Sie hatte natürlich mit dem Gedanken gespielt, sich Renly und Adele anzuvertrauen. Aber Adeles Wut auf die Septs war so etwas wie eine tickende Zeitbombe. Wenn Lucy ihr jetzt auch noch so etwas wie Munition in die Hand gab, würde sie ohne zu zögern das Feuer eröffnen. Lucy wollte nicht dafür verantwortlich sein, einen Krieg vom Zaun zu brechen. Und was Renly anbelangte, nun, so konnte er einfach kein Geheimnis für sich bewahren, selbst wenn es um sein Leben ging.
Carter musterte sie mit verwirrtem Ausdruck. Zum allerersten Mal zog Lucy ernsthaft in Betracht, ihr Schweigen zu brechen und ihm alles anzuvertrauen. Himmel, was würde damit für eine Last von ihren Schultern fallen!

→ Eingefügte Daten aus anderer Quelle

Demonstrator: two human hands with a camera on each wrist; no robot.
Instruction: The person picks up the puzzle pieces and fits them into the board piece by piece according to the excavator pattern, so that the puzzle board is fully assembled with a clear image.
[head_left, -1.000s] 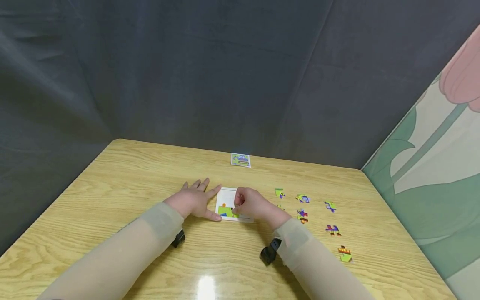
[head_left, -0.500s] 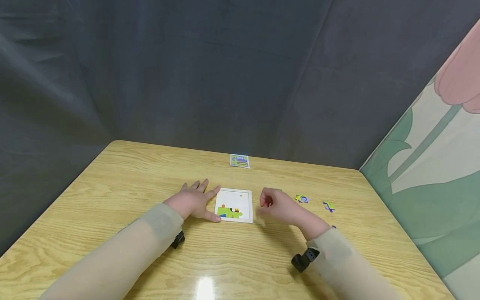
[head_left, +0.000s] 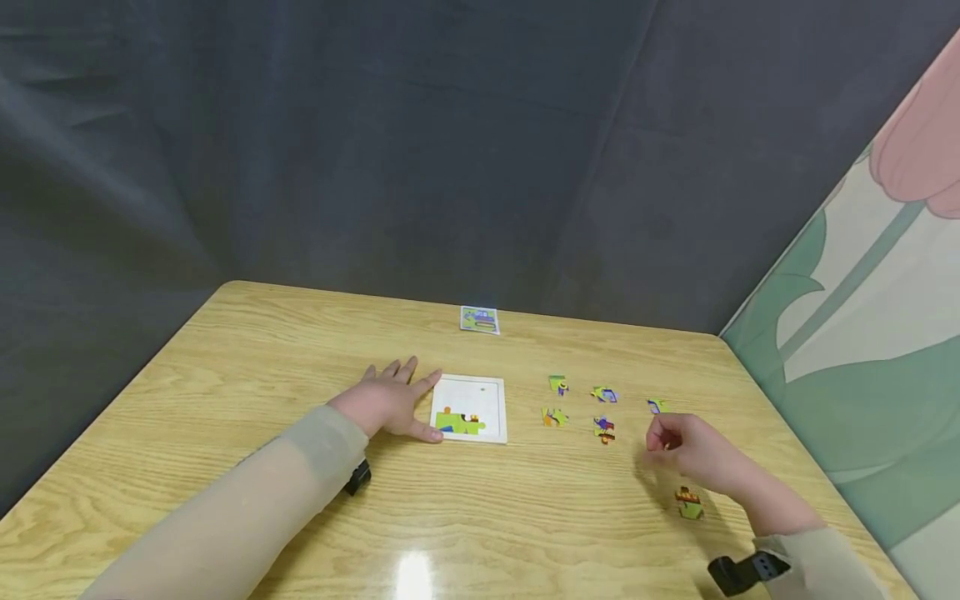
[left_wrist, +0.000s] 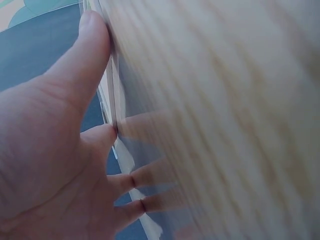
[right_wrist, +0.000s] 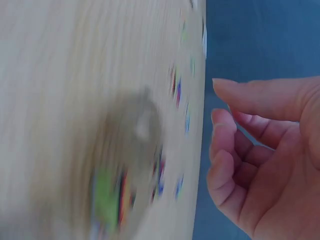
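Before a dark curtain [head_left: 412,150] and a flower-printed panel [head_left: 847,333], we reach across a wood-grain table [head_left: 487,517]. Our right hand [head_left: 693,446] hovers above the table's right side, its grip narrow, fingers curled and a small gap showing between thumb and index finger. Our left hand [head_left: 390,404] spreads its grip wide, thumb and index finger touching the left edge of a white puzzle board [head_left: 486,400]. Near the table's far edge lies a picture card [head_left: 480,320]. Joined green pieces [head_left: 457,423] occupy the board's lower left. Loose puzzle pieces [head_left: 555,417] lie between board and right hand; a green-and-orange piece [head_left: 688,503] sits just beside that hand.
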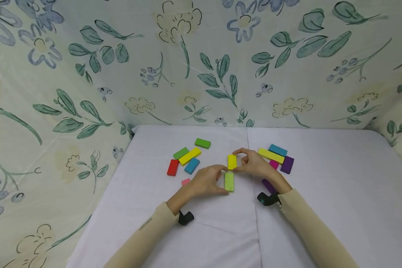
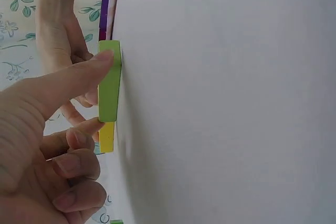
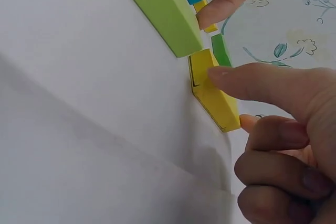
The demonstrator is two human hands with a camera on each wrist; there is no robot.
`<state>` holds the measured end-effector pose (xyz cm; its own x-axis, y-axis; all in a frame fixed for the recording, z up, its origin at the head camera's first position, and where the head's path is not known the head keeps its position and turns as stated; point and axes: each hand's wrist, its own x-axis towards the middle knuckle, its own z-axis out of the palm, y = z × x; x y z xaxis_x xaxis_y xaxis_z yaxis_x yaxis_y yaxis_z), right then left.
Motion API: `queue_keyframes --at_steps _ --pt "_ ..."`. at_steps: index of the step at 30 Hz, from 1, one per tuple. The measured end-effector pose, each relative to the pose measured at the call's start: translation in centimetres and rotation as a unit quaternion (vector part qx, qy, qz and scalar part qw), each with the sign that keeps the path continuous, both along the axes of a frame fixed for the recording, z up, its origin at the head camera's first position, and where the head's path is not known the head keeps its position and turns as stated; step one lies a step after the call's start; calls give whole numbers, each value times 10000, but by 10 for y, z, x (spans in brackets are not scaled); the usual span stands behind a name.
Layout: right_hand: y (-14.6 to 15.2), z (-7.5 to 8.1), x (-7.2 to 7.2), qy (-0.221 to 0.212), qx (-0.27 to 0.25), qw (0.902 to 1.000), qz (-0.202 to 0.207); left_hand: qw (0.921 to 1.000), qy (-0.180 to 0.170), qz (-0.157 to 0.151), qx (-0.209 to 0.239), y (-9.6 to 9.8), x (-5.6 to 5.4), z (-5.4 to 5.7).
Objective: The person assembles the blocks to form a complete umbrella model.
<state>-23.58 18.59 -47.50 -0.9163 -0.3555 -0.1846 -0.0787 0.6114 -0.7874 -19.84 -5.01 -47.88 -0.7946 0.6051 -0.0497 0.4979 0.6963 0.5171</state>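
Left hand [image 1: 204, 181] pinching light-green block [image 1: 229, 182], right hand [image 1: 256, 164] pinching yellow block [image 1: 232, 162] just beyond the green, other coloured blocks [image 1: 190, 156] lying left and right

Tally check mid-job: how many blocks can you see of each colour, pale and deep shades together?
Green blocks: 3
Yellow blocks: 3
Blue blocks: 2
Purple blocks: 2
Pink blocks: 2
Red block: 1
Total visible: 13

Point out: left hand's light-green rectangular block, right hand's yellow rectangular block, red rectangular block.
Light-green rectangular block [image 1: 229, 182], head view: upper face, middle.
Yellow rectangular block [image 1: 232, 162], head view: upper face, middle.
Red rectangular block [image 1: 173, 167], head view: upper face, middle.
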Motion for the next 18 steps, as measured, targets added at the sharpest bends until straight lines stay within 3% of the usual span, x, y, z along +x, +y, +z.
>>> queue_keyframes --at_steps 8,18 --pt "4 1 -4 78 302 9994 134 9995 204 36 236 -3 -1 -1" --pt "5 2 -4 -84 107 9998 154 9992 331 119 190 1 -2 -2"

Aber wie konnte sie Carter erzählen, dass sein Vater böse war? Was für Beweise konnte sie schon liefern? Alles, was sie in der Hand hatte, war ihre Erinnerung an den Abend, an dem der Scab Oma Serena und den Vorsitzenden von Sept Crann entführt hatte und sie zufällig eine Unterhaltung zwischen Halston und seiner Stellvertreterin aufgeschnappt hatte, in der er seine Verbrechen eingestand.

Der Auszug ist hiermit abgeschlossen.